Los aranceles de Trump están conduciendo una fiebre del oro

Si algo está a salvo del caos económico causado por las tarifas del presidente Donald Trump, probablemente sea oro, o al menos eso es lo que los inversores parecen pensar.

El precio del oro ha aumentado rápidamente en los meses transcurridos desde que Trump asumió el cargo, en particular desde su anuncio del 2 de marzo de una tarifa basal del 10 por ciento sobre todas las importaciones estadounidenses. Esta semana, subió brevemente a un récord de más de $ 3,500 por onza durante el comercio de un día, antes de cerrar ligeramente más bajo que eso.

La incertidumbre y las pérdidas proyectadas causadas por esas tarifas han enviado al mercado de valores en espiral hacia abajo, con el S&P 500 cayendo más del 8 por ciento en el último mes. Los aranceles también han revuelto los mercados por otras inversiones tradicionalmente seguras vinculadas a los Estados Unidos, como los bonos del Tesoro y el dólar estadounidense.

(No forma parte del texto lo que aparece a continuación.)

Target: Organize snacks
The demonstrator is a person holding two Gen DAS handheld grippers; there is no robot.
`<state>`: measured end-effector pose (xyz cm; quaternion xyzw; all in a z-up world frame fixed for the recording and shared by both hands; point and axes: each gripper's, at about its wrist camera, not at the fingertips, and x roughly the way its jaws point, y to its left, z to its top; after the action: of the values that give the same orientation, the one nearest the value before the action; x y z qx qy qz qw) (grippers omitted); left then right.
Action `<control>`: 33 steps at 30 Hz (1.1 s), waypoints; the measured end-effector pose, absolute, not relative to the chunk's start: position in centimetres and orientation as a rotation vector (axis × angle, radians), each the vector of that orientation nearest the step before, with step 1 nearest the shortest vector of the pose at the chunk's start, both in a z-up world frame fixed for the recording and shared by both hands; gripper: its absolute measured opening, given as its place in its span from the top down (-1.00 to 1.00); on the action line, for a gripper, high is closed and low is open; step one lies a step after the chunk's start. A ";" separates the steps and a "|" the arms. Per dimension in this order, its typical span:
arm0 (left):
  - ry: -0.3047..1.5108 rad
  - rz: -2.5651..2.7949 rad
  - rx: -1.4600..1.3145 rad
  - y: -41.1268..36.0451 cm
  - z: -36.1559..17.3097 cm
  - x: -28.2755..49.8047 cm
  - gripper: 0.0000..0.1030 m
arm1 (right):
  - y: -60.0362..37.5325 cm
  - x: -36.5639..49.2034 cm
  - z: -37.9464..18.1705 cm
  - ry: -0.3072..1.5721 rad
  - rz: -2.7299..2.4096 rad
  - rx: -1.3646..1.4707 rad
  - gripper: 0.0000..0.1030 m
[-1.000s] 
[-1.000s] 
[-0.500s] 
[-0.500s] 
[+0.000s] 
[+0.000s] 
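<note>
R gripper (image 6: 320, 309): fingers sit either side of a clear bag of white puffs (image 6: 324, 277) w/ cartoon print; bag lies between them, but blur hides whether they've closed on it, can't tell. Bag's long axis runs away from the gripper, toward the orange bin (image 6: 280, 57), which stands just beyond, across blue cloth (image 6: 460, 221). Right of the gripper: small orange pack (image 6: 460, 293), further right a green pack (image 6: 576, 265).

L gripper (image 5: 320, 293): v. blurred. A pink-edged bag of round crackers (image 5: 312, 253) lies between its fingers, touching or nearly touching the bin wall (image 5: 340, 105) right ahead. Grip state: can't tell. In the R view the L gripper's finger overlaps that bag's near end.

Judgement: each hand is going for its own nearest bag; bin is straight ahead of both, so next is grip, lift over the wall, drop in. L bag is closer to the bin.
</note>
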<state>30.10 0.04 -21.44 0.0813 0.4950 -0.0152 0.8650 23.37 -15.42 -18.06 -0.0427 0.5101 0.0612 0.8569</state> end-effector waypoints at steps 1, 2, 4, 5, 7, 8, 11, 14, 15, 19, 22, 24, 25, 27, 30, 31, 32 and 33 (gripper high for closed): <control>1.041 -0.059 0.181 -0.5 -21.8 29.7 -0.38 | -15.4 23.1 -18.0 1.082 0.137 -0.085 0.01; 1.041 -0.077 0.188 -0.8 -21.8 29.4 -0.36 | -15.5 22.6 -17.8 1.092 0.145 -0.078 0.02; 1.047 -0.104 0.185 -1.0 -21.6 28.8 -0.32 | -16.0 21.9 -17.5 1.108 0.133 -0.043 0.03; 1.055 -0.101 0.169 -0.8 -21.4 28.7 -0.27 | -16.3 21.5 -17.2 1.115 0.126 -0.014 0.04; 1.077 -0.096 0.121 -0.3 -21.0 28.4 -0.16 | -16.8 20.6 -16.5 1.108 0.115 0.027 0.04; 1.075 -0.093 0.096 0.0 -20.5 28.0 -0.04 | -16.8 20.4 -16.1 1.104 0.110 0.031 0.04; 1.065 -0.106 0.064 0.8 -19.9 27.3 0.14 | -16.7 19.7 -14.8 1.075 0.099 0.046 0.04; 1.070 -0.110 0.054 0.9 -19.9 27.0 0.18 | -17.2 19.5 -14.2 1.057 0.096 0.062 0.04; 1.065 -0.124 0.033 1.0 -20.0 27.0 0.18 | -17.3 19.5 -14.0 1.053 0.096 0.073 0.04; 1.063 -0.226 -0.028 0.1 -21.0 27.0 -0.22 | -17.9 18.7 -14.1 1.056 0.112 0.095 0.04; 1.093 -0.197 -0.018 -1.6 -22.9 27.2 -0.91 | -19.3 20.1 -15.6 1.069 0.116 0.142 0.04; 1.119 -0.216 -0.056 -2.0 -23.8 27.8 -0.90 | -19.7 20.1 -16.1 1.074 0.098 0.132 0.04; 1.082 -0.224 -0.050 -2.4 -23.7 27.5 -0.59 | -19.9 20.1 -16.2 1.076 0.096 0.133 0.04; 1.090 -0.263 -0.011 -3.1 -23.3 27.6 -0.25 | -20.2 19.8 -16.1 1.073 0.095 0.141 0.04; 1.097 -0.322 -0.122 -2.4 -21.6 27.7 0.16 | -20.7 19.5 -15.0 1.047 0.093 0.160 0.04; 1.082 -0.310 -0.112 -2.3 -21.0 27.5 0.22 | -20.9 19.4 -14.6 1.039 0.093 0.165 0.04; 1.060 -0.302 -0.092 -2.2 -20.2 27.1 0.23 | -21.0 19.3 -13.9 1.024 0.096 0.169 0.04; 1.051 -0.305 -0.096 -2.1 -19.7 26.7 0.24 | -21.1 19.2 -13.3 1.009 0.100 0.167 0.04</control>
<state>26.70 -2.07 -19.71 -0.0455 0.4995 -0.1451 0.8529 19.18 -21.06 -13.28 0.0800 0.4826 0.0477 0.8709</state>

Los bonos del Tesoro de los Estados Unidos han visto una gran venta en las últimas semanas, con rendimientos subiendo a niveles alarmantemente altos. (Los altos rendimientos suelen ser una señal de que los inversores están perdiendo confianza en la economía de los Estados Unidos). Se dispararon nuevamente después de que Trump llamó al presidente de la Reserva Federal, Jerome Powell, un «gran perdedor» en un puesto social de verdad el lunes. El presidente ha amenazado con despedir a Powell si no reduce las tasas de interés, algo que la Reserva Federal de Powell no puede hacer sin arriesgar una mayor inflación.

Los inversores que una vez se abastecieron en efectivo también están repensando eso. El valor del dólar estadounidense alcanzó un mínimo de tres años el lunes después del puesto social de Trump sobre Powell, a medida que comienzan a montar los temores internacionales de que las políticas arancelarias al azar del presidente podrían obligar a los bancos a elegir algo más que el dólar como la moneda de la reserva mundial del mundo. (Desde la era posterior a la Segunda Guerra Mundial, los bancos centrales de todo el mundo han escondido sus reservas financieras en dólares estadounidenses, viéndolo como un activo seguro y confiable).

Todo eso ha significado que los inversores ahora acuden en masa al oro, cuyo valor no está vinculado a la economía estadounidense, porque es un recurso tangible y escaso que tiene valor en sí mismo. Históricamente ha conservado ese valor, incluso en medio de crisis económicas o períodos de alta inflación, lo que lo hace más confiable que los bonos, acciones o dólares. Y debido a que la oferta de oro es limitada, el aumento de la demanda ha significado disparos en los precios.

El precio cayó un poco a menos de $ 3,400 el martes por la tarde después de que el Secretario del Tesoro, Scott Bessent, dijo en una reunión de inversores a puerta cerrada que Estados Unidos tendría que desescalizar su guerra comercial con China. Pero todavía es más alto de lo que era hace unas semanas.

Es probable que el precio no disminuya significativamente en el futuro cercano. Goldman Sachs proyecta que para fines de 2025, el precio aumentará a $ 3,700 o incluso más si los bancos centrales en todo el mundo compran un promedio de 100 toneladas de oro por mes. Los bancos centrales ya habían estado en una juerga de compra de oro en 2025, comprando más de 1,000 toneladas de oro anualmente en los últimos años, y se espera que ese ritmo se acelere a la luz de la reciente incertidumbre económica.

Esta no es la primera vez que los precios del oro han visto un aumento importante. A lo largo de los períodos de turbulencia económica en la historia reciente, el oro ha sido visto como una inversión tangible de refugio seguro que mantiene su valor.

Al comienzo de la pandemia Covid-19, el precio del oro aumentó de $ 1,575 en enero de 2020 a más de $ 2,000 para ese verano.

En medio de las preocupaciones sobre la estabilidad de la economía europea de 2010 a 2012, el precio alcanzó un nuevo máximo de $ 1,825.

La gran recesión vio el aumento del precio de aproximadamente $ 730 en octubre de 2008 a $ 1,300 dos años después.

Esta vez, hemos visto un aumento aún más marcado. Y a menos que Trump y Bessent articulen un cambio drástico en su visión económica, parece poco probable que el oro pierda su brillo en el corto plazo.